Beitrag von Dr. Dr. Predrag Bukovec
Die Corona-Krise hat jetzt schon fatale Auswirkung auf das Leben der Menschen. Davon bleibt auch die Liturgie nicht verschont, die mit einer noch nie dagewesenen Situation konfrontiert ist, nämlich mit dem Einstellen der öffentlichen Gottesdienste in den Kirchen. Das liturgische Leben spielt sich für die meisten Menschen nun vor allem zu Hause ab.
Eine bemerkenswerte Initiative, die sich durch die digitalen Kanäle schon in viele Wohnungen auf der ganzen Welt verbreitet hat, ist das „Licht der Hoffnung“. Dabei wird jeden Abend am Fenster eine Kerze entzündet und das Vaterunser gebetet. Das Basisritual kann durch weitere Feierelemente wie eine Vesper oder eine Schriftmeditation angereichert werden. Die Gemeinde St. Pankratius im hessischen Oberhausen-Osterfeld hat damit einen liturgischen Baustein ins Rollen gebracht, der binnen kürzester Zeit große Akzeptanz fand und der auch seitens der Kirchen als ökumenisches Zeichen aufgegriffen wurde. Die Liturgischen Institute im deutschsprachigen Raum haben das Hoffnungslicht in ihre Aussendungen aufgenommen und Materialien zur Hand gegeben; in Österreich rufen katholische, evangelische und orthodoxe Kirchenleitungen zum Mitfeiern auf. Der Hashtag #lichterderhoffnung soll diese Gebetsaktion in den sozialen Netzwerken verbreiten. Die Initiative hat darüber hinaus weltweite Resonanz erfahren.
Anamnetische Solidarität
Das sichtbare Anzünden einer Kerze am Fenster lässt in die bedrohte Außenwelt hinein ein Zeichen der christlichen Solidarität und Hoffnung aufleuchten. Man verbindet sich im Gebet mit den anderen Betenden. Allein schon das Fenster ist in der gegenwärtigen Situation ein durchlässiges Zeichen, Grenze und Kontaktmöglichkeit zugleich, physische Trennung und Zusammenstehen in einem. Gerade auch angesichts der Vereinsamung, die die Coronakrise für viele Menschen mit sich bringt, leuchtet die Kerze dagegen an und drückt Solidarität aus: Wir sind füreinander da, wir denken an euch, wir beten gemeinsam mit euch.
Mit der Zeit wird es sicher sinnvoll sein, der größer werdenden Zahl der am Coronavirus Verstorbenen mit diesem Licht zu gedenken und so auch eine Form der anamnetischen Solidarität zu üben. In einer Situation, in welcher die Opfer des Virus in Einsamkeit ohne das Beisein ihrer Angehörigen sterben müssen und die Angehörigen nicht einmal Abschied nehmen können (selbst bei den Beisetzungen ist die Personenzahl limitiert), wird dieses kleine Licht in einer so großen Dunkelheit auch unsere Verletzlichkeit auszudrücken.
Licht der Osternacht
So schlicht und niederschwellig das Licht der Hoffnung auf den ersten Blick erscheinen mag, so treffsicher und tiefgründig zeugt es von einem Gespür für den Geist der Liturgie: In der diesmal derart speziellen Fasten- und Osterzeit kann die Kerze das Licht der Osternacht symbolisieren, Christus als Licht der Welt (Joh 8,12) und Christus als der glimmende Docht, der nicht erlischt (Jes 42,3–4).
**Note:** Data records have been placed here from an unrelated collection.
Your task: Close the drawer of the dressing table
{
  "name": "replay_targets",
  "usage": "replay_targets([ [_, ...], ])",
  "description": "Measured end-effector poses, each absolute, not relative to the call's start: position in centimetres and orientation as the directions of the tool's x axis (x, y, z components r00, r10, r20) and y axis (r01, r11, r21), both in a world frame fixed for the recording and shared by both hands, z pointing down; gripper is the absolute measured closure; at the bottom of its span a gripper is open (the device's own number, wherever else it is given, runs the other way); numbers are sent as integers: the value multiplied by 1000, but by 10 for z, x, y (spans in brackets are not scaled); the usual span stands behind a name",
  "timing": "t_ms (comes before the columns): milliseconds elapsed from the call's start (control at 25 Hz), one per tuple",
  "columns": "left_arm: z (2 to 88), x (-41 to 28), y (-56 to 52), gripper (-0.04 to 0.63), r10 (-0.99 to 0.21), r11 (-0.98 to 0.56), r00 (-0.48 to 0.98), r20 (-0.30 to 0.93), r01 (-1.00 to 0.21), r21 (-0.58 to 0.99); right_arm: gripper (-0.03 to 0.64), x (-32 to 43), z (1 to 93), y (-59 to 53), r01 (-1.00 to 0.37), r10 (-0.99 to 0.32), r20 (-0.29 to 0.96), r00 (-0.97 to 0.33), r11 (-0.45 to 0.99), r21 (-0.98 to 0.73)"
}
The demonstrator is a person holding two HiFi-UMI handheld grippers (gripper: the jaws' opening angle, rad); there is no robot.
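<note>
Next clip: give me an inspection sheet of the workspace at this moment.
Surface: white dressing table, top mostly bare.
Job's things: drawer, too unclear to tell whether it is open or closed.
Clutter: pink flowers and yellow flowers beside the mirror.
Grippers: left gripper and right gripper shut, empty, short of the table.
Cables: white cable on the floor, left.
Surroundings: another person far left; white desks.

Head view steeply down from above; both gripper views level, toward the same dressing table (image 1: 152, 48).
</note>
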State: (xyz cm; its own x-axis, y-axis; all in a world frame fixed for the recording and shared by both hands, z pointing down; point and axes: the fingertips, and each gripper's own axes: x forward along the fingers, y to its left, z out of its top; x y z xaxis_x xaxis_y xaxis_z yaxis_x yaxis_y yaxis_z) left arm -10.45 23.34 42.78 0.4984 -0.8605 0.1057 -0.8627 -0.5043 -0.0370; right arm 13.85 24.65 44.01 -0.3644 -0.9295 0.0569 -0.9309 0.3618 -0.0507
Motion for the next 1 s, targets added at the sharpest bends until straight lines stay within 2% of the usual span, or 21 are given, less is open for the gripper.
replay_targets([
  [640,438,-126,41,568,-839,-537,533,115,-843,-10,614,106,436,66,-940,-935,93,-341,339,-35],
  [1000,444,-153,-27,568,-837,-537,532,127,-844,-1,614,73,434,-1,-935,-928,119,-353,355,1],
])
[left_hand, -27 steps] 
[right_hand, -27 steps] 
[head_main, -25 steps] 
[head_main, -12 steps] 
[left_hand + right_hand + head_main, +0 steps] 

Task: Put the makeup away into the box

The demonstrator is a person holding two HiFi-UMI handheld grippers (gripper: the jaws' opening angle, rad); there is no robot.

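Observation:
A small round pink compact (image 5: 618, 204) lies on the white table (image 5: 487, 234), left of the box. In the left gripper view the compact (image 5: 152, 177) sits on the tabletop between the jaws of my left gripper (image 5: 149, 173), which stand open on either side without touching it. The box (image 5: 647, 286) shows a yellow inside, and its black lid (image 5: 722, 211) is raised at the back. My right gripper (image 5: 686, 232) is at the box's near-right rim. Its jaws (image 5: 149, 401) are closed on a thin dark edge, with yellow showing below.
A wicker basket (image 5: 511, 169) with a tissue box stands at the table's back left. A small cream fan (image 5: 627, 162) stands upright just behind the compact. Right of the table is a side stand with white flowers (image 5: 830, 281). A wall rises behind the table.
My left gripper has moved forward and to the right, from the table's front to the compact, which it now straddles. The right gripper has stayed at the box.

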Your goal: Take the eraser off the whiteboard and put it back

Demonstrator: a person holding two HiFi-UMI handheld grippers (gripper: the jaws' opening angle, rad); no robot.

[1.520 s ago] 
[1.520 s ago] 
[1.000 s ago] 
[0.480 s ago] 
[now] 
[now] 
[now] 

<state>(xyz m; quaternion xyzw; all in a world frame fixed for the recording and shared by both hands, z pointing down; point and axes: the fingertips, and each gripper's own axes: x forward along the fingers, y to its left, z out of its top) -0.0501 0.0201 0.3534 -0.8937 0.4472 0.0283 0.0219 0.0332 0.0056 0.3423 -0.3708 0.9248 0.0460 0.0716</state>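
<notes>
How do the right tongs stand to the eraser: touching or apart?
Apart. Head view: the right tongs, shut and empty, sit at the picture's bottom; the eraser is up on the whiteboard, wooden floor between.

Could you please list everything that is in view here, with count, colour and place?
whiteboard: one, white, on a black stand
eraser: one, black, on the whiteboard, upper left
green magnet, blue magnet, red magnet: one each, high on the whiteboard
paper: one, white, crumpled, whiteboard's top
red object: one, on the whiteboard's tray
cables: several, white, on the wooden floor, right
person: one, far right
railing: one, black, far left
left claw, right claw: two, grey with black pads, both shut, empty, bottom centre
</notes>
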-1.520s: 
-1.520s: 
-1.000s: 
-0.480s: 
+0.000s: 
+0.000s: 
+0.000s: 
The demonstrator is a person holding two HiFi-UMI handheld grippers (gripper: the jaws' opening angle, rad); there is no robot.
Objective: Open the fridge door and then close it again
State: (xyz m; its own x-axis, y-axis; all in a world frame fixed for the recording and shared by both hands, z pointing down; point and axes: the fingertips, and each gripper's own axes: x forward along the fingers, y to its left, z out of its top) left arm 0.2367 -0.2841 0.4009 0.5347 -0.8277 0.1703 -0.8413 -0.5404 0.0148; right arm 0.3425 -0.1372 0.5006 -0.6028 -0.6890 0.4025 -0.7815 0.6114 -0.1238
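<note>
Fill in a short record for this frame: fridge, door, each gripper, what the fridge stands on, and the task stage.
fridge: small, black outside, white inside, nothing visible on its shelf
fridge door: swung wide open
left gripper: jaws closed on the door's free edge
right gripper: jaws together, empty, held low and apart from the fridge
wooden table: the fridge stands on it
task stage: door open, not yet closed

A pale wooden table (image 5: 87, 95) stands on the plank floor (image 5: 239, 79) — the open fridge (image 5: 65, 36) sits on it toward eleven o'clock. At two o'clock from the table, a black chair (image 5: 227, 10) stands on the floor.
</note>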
Die in der Liturgie an sich schon reiche Lichtsymbolik erinnert bei diesem abendlichen Ritual zudem an das Luzernar in der Vesper.
Der Kerze als nonverbalem Element ist das Vaterunser als verbales Element beigesellt: das Basisgebet aller Christinnen und Christen ökumeneweit. Und auch dies entspricht einem folgerichtigen liturgischen Impuls, denn das Vaterunser ist wohl der älteste Teil des täglichen Gebets der Kirche – es geht bis in die Anfänge zurück, wie die um 100 n. Chr. verfasste Kirchenordnung der Didache (Kapitel 8) zeigt. Schon in neutestamentlicher Zeit beteten Christinnen und Christen in ihren Häusern das Gebet des Herrn und heiligten so den Tag.
Das Erfrischende am Hoffnungslicht ist, dass es keine großangelegte Liturgie ist, aber es ist ein liturgisches Ritual. Seine Mitfeier ist erfahrungsintensiv und trotzdem nicht von besonderen Voraussetzungen bestimmt. In seiner liturgiesensiblen Konzeption handelt es sich um etwas, das auch im wörtlichen Sinn einen „Glanz edler Einfachheit“ (SC 34) ausstrahlt.
Erstveröffentlichung: Gottesdienst 54/9 (2020) 105.